IRT and DKT implementation

This library contains implementations of IRT models and Deep Knowledge Tracing (DKT) that reproduces the results reported in "Back to the Basics: Bayesian extensions of IRT outperform neural networks for proficiency estimation" (Wilson, Karklin, Han, Ekanadham EDM2016).

Implemented models

IRT

Bayesian versions of one and two parameter Item Response Theory models. The likelihood is given by the ogive item response function, and priors on student and item parameters are standard normal distributions.

Hierarchical IRT

Implementation of an IRT model that extends the model above with a Gaussian hyper-prior on item difficulties.

DKT

Recurrent neural network implemented using Theano.
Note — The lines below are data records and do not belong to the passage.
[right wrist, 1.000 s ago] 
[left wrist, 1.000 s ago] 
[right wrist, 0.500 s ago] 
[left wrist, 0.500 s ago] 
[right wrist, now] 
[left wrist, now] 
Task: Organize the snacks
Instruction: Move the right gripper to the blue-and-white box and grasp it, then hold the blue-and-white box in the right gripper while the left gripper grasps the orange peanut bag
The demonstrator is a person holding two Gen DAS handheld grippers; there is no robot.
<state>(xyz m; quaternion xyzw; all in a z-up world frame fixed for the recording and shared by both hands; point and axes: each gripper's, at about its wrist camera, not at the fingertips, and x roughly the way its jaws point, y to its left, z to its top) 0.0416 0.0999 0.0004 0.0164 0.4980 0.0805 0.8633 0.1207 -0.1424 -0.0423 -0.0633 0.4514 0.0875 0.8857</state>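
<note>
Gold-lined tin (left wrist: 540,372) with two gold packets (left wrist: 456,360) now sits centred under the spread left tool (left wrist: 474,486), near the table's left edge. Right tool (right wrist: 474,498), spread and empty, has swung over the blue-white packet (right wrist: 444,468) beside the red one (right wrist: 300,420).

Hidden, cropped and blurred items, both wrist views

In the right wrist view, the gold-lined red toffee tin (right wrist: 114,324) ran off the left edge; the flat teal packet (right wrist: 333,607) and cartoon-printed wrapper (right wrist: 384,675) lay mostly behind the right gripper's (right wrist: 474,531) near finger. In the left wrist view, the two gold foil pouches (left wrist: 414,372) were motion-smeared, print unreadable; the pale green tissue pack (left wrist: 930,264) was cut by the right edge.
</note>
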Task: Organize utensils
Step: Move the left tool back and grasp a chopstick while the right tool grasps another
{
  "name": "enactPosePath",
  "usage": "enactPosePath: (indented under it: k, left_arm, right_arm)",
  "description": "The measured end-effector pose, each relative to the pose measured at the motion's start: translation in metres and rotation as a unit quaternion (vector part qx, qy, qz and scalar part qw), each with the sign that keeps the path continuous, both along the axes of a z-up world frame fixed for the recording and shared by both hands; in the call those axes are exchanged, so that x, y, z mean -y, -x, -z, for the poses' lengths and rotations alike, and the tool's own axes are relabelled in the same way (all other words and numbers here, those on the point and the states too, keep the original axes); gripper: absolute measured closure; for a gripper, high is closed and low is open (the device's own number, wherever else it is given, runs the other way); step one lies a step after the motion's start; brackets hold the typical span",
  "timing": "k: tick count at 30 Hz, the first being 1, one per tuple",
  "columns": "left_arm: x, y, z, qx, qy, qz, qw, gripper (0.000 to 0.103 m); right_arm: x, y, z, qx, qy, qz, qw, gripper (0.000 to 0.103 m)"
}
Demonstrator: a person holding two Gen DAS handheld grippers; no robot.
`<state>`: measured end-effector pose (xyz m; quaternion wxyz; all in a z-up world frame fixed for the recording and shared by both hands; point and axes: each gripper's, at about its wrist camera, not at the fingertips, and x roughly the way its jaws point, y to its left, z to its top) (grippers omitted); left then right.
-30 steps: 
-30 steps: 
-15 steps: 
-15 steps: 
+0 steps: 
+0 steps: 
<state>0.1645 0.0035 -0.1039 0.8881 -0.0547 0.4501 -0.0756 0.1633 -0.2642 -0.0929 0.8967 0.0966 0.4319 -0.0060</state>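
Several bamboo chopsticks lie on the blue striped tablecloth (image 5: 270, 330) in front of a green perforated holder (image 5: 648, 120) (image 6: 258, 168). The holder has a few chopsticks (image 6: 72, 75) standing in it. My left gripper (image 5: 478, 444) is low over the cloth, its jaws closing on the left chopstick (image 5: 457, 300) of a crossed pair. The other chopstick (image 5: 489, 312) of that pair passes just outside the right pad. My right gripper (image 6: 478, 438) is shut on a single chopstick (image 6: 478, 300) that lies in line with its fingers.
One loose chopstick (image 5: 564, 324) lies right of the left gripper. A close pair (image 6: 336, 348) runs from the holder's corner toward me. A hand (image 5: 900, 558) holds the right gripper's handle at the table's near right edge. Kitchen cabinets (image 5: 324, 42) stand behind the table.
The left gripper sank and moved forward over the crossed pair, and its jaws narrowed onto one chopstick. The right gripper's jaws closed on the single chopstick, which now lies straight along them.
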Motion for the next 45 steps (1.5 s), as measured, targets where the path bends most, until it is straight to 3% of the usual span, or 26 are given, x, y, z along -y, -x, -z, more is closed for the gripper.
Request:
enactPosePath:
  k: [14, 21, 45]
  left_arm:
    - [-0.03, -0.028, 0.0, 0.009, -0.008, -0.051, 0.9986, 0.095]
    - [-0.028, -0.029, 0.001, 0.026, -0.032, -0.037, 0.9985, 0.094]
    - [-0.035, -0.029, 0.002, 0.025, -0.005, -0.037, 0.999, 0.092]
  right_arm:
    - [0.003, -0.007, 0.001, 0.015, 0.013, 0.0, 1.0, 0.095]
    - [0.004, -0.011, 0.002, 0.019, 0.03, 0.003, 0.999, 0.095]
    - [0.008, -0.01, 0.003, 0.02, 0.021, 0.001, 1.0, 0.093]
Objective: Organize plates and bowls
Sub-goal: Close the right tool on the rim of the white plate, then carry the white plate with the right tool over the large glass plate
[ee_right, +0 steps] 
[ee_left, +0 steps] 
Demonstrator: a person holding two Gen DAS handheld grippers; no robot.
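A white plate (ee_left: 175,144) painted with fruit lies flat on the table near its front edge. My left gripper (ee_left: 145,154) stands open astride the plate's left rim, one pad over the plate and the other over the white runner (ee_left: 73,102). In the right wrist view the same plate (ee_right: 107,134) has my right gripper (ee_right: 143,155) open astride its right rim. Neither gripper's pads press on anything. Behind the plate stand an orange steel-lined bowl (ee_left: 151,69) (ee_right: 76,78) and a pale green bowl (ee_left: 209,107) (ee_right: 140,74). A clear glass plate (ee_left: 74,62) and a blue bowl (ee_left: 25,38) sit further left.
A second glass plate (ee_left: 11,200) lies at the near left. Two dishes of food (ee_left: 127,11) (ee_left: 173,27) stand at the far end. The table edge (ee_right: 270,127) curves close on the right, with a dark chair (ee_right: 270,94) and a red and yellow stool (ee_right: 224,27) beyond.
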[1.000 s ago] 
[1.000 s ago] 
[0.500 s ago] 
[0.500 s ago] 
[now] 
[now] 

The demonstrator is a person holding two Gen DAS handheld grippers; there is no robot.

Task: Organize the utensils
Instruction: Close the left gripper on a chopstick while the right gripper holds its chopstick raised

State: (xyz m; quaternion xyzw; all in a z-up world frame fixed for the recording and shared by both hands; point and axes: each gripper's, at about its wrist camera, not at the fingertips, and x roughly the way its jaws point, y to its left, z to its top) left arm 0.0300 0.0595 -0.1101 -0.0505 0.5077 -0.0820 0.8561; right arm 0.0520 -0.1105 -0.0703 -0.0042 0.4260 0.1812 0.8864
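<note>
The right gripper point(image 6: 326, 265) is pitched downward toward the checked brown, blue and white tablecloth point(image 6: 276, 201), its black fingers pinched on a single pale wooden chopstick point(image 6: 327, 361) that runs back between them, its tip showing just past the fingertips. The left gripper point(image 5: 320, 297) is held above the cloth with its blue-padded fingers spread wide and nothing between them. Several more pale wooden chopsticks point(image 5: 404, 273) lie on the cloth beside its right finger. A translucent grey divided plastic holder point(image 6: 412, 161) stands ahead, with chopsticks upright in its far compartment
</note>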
Requirements (see requirements.in)

  • python
  • theano
  • numpy
  • scipy
  • ipython
  • pandas
  • igraph

Data

The ASSISTments data set may be found here. Note that the authors of the data set have since removed several duplicates from the original data set which we used. However, as we explain in the paper, our preprocessing steps involved removing these duplicates as well. Thus, while we used the original data set, both the original and the corrected versions should duplicate our results.

The KDD Cup data set may be found here. We used the Bridge to Algebra 2006-2007 data set, and specifically the training data set.

Usage

    Usage: rnn_prof [OPTIONS] COMMAND [ARGS]...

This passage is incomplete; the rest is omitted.